> _Description of the task_
Go through the listing below. Copy each line that has the string "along".

──────────

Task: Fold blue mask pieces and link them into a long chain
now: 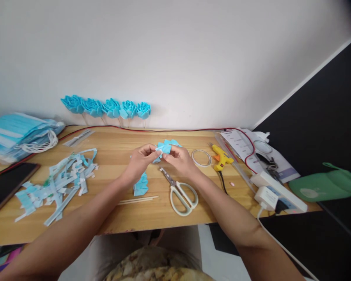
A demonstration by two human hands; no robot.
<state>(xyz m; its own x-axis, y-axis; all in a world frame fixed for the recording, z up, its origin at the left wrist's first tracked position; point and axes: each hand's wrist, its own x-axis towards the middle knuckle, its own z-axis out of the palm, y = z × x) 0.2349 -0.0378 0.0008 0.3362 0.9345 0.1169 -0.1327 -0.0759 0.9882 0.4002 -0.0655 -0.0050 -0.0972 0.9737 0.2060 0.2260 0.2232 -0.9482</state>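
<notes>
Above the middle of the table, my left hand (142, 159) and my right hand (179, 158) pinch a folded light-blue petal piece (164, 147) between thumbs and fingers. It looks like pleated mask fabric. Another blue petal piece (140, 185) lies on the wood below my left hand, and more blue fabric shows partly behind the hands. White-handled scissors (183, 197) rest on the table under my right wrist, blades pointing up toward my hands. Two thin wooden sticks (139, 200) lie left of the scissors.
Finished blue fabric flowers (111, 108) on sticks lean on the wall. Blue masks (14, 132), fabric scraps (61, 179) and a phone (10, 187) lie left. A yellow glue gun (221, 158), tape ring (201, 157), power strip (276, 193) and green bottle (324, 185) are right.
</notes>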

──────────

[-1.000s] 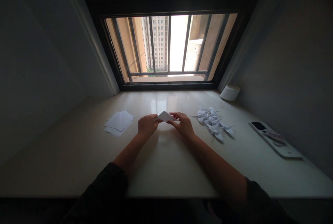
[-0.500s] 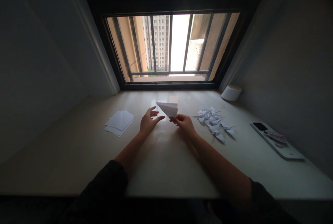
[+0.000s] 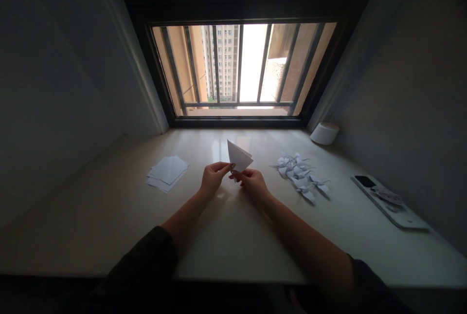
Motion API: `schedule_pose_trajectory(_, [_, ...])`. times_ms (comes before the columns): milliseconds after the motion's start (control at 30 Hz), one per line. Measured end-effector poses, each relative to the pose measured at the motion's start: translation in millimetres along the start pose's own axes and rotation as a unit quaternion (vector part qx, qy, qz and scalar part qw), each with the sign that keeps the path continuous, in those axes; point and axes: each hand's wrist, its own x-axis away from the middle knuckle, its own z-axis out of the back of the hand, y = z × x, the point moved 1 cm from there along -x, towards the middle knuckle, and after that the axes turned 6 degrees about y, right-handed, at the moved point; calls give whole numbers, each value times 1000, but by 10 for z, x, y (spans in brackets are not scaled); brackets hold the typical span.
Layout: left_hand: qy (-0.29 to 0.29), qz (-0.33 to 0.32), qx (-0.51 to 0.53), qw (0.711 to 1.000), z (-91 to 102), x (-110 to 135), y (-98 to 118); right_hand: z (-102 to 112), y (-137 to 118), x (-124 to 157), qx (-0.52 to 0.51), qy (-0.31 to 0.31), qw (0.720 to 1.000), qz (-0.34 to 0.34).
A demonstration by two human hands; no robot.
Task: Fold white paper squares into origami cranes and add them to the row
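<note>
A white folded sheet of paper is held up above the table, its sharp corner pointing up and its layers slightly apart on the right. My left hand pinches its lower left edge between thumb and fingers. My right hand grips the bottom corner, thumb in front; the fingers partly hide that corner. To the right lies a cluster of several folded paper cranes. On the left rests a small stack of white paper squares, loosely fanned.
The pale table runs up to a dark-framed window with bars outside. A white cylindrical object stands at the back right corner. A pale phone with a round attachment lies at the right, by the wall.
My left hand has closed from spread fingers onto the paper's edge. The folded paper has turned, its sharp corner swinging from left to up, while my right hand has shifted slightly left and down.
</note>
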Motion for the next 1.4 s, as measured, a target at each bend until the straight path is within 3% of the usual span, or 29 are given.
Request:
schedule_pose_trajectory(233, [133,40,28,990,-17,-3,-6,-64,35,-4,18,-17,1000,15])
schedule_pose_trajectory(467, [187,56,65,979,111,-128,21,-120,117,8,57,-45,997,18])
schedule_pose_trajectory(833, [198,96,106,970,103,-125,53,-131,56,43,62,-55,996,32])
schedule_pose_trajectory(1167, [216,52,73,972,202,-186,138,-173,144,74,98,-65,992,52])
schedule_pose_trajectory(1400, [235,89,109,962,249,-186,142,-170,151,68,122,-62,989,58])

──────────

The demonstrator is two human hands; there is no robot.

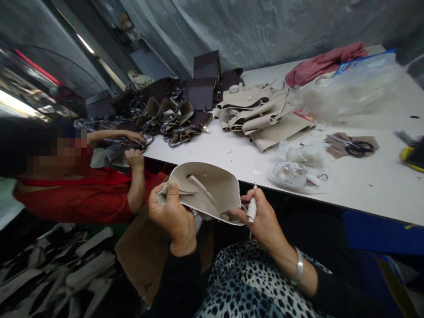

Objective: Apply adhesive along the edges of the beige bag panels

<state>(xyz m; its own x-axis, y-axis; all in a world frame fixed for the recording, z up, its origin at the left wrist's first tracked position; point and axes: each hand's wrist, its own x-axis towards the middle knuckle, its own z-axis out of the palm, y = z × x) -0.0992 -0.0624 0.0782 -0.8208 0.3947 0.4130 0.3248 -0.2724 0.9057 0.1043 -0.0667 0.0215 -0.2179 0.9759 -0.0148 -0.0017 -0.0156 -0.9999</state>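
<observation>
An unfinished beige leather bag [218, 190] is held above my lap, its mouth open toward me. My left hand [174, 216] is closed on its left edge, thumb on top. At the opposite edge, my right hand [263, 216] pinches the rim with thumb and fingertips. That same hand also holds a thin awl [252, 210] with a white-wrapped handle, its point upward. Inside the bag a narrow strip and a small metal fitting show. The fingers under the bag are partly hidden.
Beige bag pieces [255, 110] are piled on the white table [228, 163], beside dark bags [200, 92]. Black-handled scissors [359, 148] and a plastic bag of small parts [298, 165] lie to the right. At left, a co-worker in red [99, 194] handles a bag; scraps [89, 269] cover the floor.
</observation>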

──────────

> _Finished exercise_
Motion API: `schedule_pose_trajectory(_, [_, ...])`. times_ms (comes before the columns): milliseconds after the motion's start (control at 30 Hz), one per line. Measured end-effector poses, each relative to the pose measured at the motion's start: translation in millimetres along the start pose's own axes and rotation as a unit quaternion (vector part qx, qy, qz and scalar part qw), each with the sign that keeps the path continuous, in those axes; point and axes: each hand's wrist, its own x-axis away from the middle knuckle, its own z-axis out of the back of the hand, y = z × x, the point moved 1 cm from there along -x, towards the middle knuckle, and after that the axes turned 6 degrees about y, right-handed, at the moved point; calls give whole numbers, each value times 1000, but by 10 for z, x, y (spans in brackets are not scaled); brackets hold the typical span.
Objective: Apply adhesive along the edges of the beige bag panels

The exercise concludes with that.